Author Topic: Assembly Programmers - Help Axe Optimize! (Read 145157 times)

Happybobjr · « **Reply #240 on:** August 30, 2011, 06:23:00 am »

what does that code do though

Runer112 · « **Reply #241 on:** September 18, 2011, 03:15:23 am »

At this rate, I'll have optimized just about every Axe routine eventually!

p_ToHex: 31 cycles faster.

Code: (Old code: 25 bytes, 670 cycles) [Select]

p_ToHex:
 .db __ToHexEnd-$-1
 ld b,4
 ld de,vx_SptBuff
 push de
__ToHexLoop:
 ld a,$1F
__ToHexShift:
 add hl,hl
 rla
 jr nc,__ToHexShift
 daa
 add a,$A0
 adc a,$40
 ld (de),a
 inc de
 djnz __ToHexLoop
 xor a
 ld (de),a
 pop hl
 ret
__ToHexEnd:

Code: (New code: 25 bytes, 639 cycles) [Select]

p_ToHex:
 .db __ToHexEnd-$-1
 ld bc,4<<8+$1F
 ld de,vx_SptBuff
__ToHexLoop:
 ld a,c
__ToHexShift:
 add hl,hl
 rla
 jr nc,__ToHexShift
 daa
 add a,$A0
 adc a,$40
 ld (de),a
 inc e
 djnz __ToHexLoop
 ex de,hl
 ld (hl),b
 ld l,vx_SptBuff&$FF
 ret
__ToHexEnd:

p_ShiftLeft: 1 byte smaller, 67 cycles faster. You could save an additional 384 cycles by giving up the minor size savings and loading 12<<8+4 into de at the start of the routine and then replacing the immediate data operands in the loop with d and e.
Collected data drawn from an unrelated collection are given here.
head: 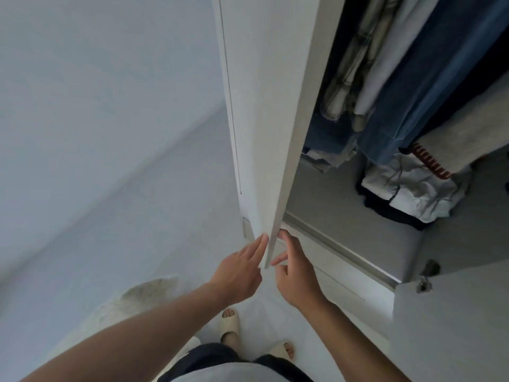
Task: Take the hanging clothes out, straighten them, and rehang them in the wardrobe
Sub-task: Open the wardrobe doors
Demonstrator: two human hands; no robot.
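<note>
At the far left I saw only a pale wall and pale floor, with a light rug lying near my feet. My left hand lay with straight fingers flat against the outer face of the white wardrobe door, near its bottom corner. My right hand was just across the door's edge, fingers loosely bent and touching its inner side, pinching nothing that I could make out. To the right, inside the wardrobe, hung the clothes: a checked garment, a pale one, then blue denim, close together. I judged them soft and light, the denim heavier, and best taken at the hanger, which was out of view above. Folded clothing sat on the grey wardrobe floor beneath, and a second door stood open at the near right.
</note>
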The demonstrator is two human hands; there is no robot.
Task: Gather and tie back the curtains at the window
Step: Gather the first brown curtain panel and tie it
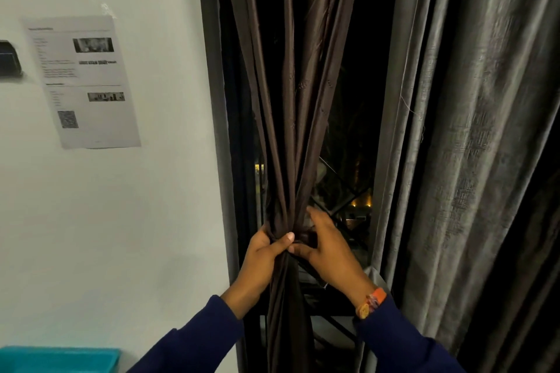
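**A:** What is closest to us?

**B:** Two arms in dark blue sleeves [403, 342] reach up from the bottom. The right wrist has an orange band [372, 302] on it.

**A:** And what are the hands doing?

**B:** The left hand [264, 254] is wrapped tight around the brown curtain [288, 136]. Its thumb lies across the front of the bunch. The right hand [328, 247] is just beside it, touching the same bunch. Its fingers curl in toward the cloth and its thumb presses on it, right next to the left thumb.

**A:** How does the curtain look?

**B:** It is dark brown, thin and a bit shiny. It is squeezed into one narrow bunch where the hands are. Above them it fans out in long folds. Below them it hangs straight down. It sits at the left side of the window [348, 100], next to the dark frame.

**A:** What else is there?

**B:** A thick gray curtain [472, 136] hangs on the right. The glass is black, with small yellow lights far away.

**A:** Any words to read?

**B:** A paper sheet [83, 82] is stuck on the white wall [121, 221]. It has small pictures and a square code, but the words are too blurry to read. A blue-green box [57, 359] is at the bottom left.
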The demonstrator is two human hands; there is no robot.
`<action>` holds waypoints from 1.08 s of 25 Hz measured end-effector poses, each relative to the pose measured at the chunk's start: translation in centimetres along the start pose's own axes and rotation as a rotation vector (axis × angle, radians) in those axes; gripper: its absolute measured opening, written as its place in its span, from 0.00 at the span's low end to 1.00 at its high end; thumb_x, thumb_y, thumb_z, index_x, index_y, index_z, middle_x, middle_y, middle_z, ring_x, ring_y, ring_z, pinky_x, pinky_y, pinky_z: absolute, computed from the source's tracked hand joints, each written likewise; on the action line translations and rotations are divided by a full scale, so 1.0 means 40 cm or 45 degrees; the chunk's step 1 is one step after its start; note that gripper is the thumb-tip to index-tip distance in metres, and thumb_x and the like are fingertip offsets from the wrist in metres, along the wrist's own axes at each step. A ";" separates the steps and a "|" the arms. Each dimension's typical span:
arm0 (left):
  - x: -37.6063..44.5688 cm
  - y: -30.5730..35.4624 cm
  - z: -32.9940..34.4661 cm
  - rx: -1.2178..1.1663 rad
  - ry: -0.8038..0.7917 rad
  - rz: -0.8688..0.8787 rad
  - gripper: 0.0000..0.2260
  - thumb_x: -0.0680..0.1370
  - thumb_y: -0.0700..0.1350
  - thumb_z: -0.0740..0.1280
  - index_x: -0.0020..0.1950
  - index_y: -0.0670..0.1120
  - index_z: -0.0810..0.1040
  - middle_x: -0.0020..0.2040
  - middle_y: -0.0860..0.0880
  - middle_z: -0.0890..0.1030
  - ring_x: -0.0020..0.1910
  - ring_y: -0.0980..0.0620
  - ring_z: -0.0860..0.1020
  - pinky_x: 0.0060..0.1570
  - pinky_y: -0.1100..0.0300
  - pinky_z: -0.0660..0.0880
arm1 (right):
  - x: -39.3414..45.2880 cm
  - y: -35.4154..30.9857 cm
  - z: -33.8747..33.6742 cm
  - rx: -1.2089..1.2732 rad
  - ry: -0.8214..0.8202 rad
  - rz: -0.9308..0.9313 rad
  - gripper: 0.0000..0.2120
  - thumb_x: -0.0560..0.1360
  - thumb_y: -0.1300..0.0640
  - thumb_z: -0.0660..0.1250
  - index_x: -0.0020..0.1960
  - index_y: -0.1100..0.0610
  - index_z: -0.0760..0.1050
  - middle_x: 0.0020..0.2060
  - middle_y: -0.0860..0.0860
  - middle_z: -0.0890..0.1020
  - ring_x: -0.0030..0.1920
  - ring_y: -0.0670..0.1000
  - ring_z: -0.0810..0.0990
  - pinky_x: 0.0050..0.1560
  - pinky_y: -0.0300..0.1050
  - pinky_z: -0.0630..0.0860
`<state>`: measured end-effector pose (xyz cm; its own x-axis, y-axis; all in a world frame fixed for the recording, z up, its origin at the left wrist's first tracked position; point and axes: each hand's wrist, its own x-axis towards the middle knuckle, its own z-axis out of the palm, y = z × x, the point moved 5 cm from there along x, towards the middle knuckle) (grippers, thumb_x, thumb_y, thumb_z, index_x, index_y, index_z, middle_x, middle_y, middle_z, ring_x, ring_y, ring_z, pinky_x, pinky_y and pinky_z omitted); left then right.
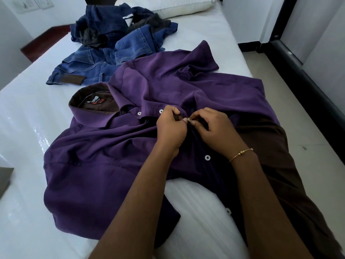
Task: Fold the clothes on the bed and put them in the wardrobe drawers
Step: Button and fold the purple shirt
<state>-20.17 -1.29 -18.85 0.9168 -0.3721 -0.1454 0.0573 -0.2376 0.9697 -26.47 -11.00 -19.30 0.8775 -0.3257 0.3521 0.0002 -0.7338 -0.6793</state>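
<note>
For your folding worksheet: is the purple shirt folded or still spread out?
Spread out: the purple shirt lies flat, unfolded, on the bed, while the left hand and right hand pinch its button placket.

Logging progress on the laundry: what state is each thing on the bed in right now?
purple shirt: spread on the bed, unfolded, partly buttoned.
left hand: pinches the shirt placket.
right hand: pinches at a button.
jeans: crumpled, unfolded.
dark clothes pile: heaped, unfolded.
pillow: lying at the bed's head.

White walls (248, 17), tiled floor (306, 139), daylight.
</note>
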 end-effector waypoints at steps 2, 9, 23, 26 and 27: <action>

Code: (Old code: 17 bytes, 27542 cycles) [Select]

p_ShiftLeft:
 .db __ShiftLeftEnd-1-$
 ld hl,plotSScreen+767
 ld c,64
__ShiftLeftLoop:
 ld b,12
 or a
__ShiftLeftShift:
 rl (hl)
 dec hl
 djnz __ShiftLeftShift
 dec c
 jr nz,__ShiftLeftLoop
 ret
__ShiftLeftEnd:

Code: (New code: 16 bytes, 27475 cycles) [Select]

p_ShiftLeft:
 .db __ShiftLeftEnd-1-$
 ld hl,plotSScreen+767
 xor a
__ShiftLeftLoop:
 ld b,12
__ShiftLeftShift:
 rl (hl)
 dec hl
 djnz __ShiftLeftShift
 add a,4
 jr nz,__ShiftLeftLoop
 ret
__ShiftLeftEnd:

p_ShiftRight: 1 byte smaller, 67 cycles faster. Same deal as p_ShiftLeft.

Code: (Old code: 17 bytes, 27542 cycles) [Select]

p_ShiftRight:
 .db __ShiftRightEnd-1-$
 ld hl,plotSScreen
 ld c,64
__ShiftRightLoop:
 ld b,12
 or a
__ShiftRightShift:
 rr (hl)
 inc hl
 djnz __ShiftRightShift
 dec c
 jr nz,__ShiftRightLoop
 ret
__ShiftRightEnd:

Code: (New code: 16 bytes, 27475 cycles) [Select]

p_ShiftRight:
 .db __ShiftRightEnd-1-$
 ld hl,plotSScreen
 xor a
__ShiftRightLoop:
 ld b,12
__ShiftRightShift:
 rr (hl)
 inc hl
 djnz __ShiftRightShift
 add a,4
 jr nz,__ShiftRightLoop
 ret
__ShiftRightEnd:

p_FreqOut: 1 byte smaller. Takes advantage of an absolute jump. This is a strange routine to optimize, because optimizing it results in it running about 15% faster which would result in slightly higher pitched and shorter notes. Although this command is rarely used, this augmentation might still make the optimization not worth it. Whether or not you include the optimization, it might be a good idea to change this routine to use p_Safety.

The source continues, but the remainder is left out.